Likewise, the godly do suffer and complain about it at times. But the Bible teaches plainly that their suffering, even after their conversion and reconciliation to God, is not punishment any longer, but chastening. It is not the punishment of a God who is angry with them, but the chastening of a God who is reconciled to them. Whom God loves, the Scripture says, He chastens. He makes all things, including pain, “work together for good for them that love God, and are called according to His purpose.” This should be the consolation and strength of saints. They are far from perfect, so they lapse into complaining at times. They forget the divine purpose, momentarily, under the smarting of their grief. But the Bible does not say that the righteous suffer, any more than it says that the unrighteous do not suffer. The unrighteous suffer, but not as much as they deserve to or ultimately will suffer; and the righteous painfully suffer, but they do not suffer pain. That affliction is actually a blessing in disguise. At times, they can see through the disguise. At other times, the pain hurts so much that they cannot, through their tears, see the disguise. Momentarily they lament the heavy hand of God upon them, but when they are thinking in their most saintly character, they praise God. His rod and staff comfort them.

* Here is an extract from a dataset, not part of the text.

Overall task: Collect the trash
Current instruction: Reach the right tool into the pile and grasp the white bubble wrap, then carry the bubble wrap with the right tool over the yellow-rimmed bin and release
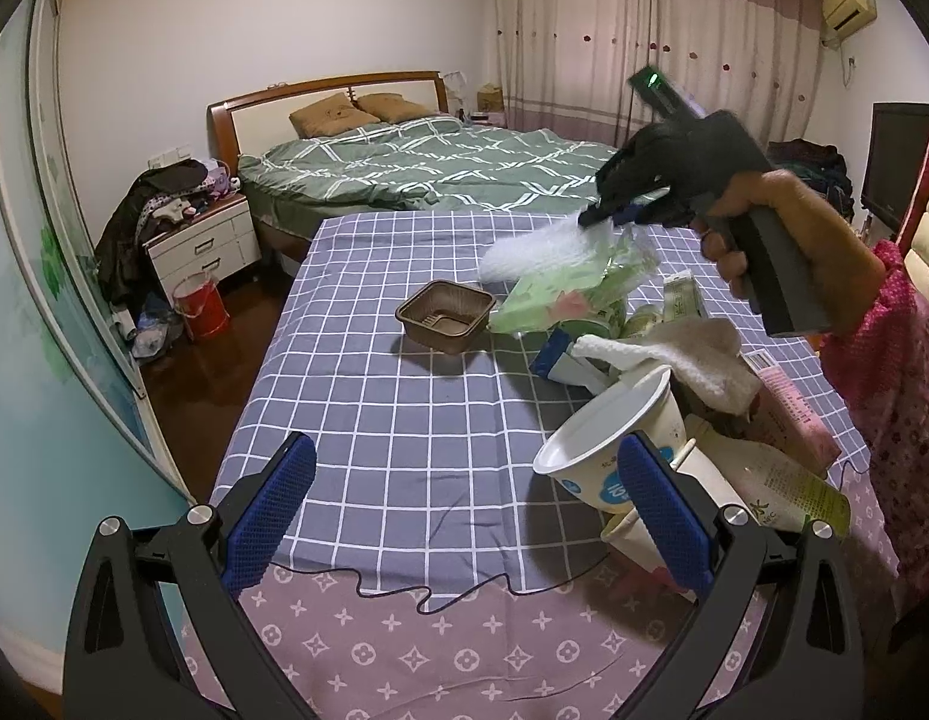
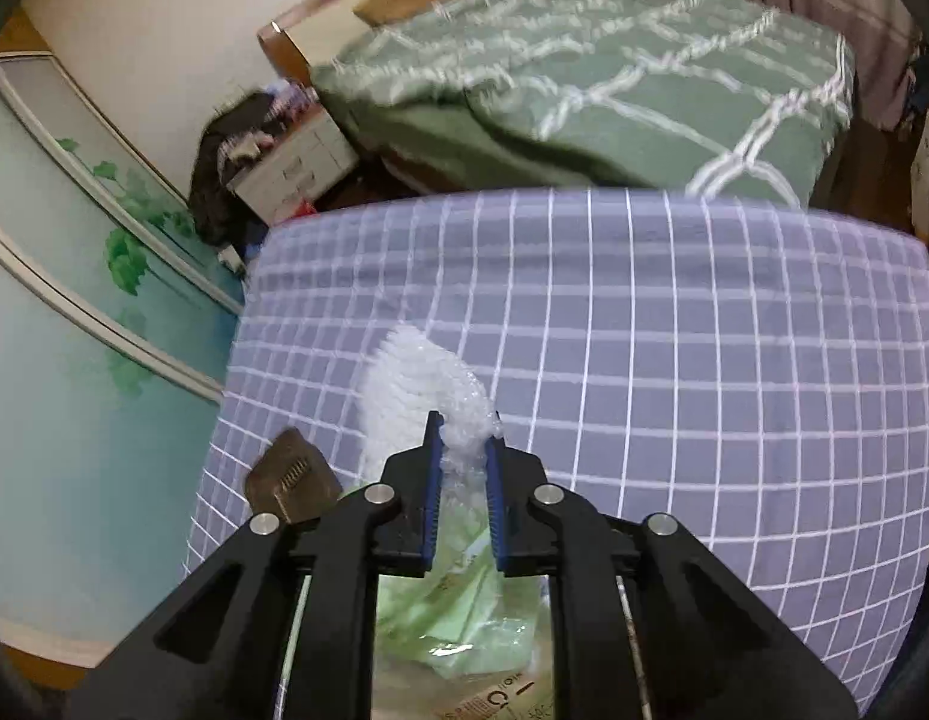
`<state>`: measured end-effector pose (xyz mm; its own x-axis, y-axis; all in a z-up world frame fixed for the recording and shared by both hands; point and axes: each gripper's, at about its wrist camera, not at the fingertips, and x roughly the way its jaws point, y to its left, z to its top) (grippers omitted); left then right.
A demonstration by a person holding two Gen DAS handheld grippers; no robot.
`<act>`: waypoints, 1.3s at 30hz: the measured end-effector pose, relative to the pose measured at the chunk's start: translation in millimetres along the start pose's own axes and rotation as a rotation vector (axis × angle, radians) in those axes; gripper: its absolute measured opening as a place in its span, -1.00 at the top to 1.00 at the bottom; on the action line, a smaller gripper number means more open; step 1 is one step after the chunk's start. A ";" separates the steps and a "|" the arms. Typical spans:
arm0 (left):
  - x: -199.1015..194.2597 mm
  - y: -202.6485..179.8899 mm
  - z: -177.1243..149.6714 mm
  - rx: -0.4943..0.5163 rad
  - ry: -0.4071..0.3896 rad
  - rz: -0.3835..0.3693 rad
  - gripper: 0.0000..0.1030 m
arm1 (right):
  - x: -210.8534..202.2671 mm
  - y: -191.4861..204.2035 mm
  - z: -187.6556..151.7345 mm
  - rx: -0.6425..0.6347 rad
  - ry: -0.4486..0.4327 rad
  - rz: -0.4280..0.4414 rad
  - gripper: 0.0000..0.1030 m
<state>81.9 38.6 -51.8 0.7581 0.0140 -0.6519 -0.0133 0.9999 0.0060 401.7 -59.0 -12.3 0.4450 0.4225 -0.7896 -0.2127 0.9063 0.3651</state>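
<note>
Gripping a sheet of bubble wrap [image 2: 422, 396] between narrowed jaws, the right gripper [image 2: 464, 450] must next carry it to the trash pile [image 1: 662, 360] beneath it.

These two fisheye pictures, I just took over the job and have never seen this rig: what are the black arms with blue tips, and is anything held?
No robot: a person carries a hand-held two-finger gripper in each hand, with a camera on each looking along its fingers. One picture looks over the left gripper, open and empty above the grey checked tablecloth. It also shows the right gripper from outside. The other picture is the right gripper's own view, shut on a white bubble-wrap sheet. On the cloth lie a brown plastic tray, a green wrapper, a white paper cup and more packaging.
</note>
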 end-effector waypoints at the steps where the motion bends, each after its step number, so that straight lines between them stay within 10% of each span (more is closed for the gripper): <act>1: 0.3 -0.3 0.2 -0.001 0.001 0.000 -0.93 | -8.6 2.6 -0.9 -0.002 -0.021 0.013 0.76; 12: -10.4 -22.8 -0.9 0.031 -0.011 -0.056 -0.93 | -161.3 -4.2 -45.0 -0.084 -0.341 0.022 0.76; 21: -6.9 -63.4 -8.6 0.084 0.015 -0.123 -0.93 | -244.9 -118.9 -169.8 0.080 -0.508 -0.227 0.76; 28: 2.3 -93.9 -14.2 0.110 0.050 -0.154 -0.93 | -246.5 -220.4 -223.5 0.280 -0.479 -0.469 0.76; 39: -3.6 -115.5 -11.9 0.152 0.054 -0.139 -0.93 | -178.8 -332.8 -234.7 0.448 -0.320 -0.595 0.72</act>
<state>73.0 -76.9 -59.2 0.7096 -0.1205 -0.6942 0.1904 0.9814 0.0242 188.7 -437.5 -108.3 0.6156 -0.2114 -0.7591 0.4762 0.8673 0.1447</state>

Job, for example, was permitted some awesome catastrophes for the good of his soul. It did indeed do his soul, and ultimately his body, great good, as we know from that famous book of the Old Testament. Job was like a modern saint who suffered so dreadfully, but said that he did not “have a pain to spare.” When pain is present it is difficult to bear; but when a Christian, even in anguish, realizes that this is the heavy hand of a loving God upon him, he blesses God in his suffering and for his suffering, which he knows is for his own good and for his everlasting blessedness.
So, in spite of all the intellectual agonizing about the problem of pain, the only problem is explaining why pain is a problem. In a sinful world pain is axiomatic. No one should ever have been surprised about its presence. It would have been a problem only if it did not exist. If this is the imperial problem of philosophers and theologians, this emperor has no clothes.
Only as an emotional and physical “problem” is pain real, and, as such, the only real problem is that pain hurts. That is easy to understand, but insuperably difficult to endure. So mankind should expend its intellectual energies not on a non-problem of pain, but on how to escape it. ‘‘What must I do to be saved?’’
Absence of Pain Would Be a Real Problem
If there were no pain in this world, there would be a real problem. But, since there is pain, there is no dilemma because we know that this sinful world deserves precisely that.
The present pain is not sufficient to our crimes, so that we can ask, Why so little pain? Why so much pleasure? Why any pleasure?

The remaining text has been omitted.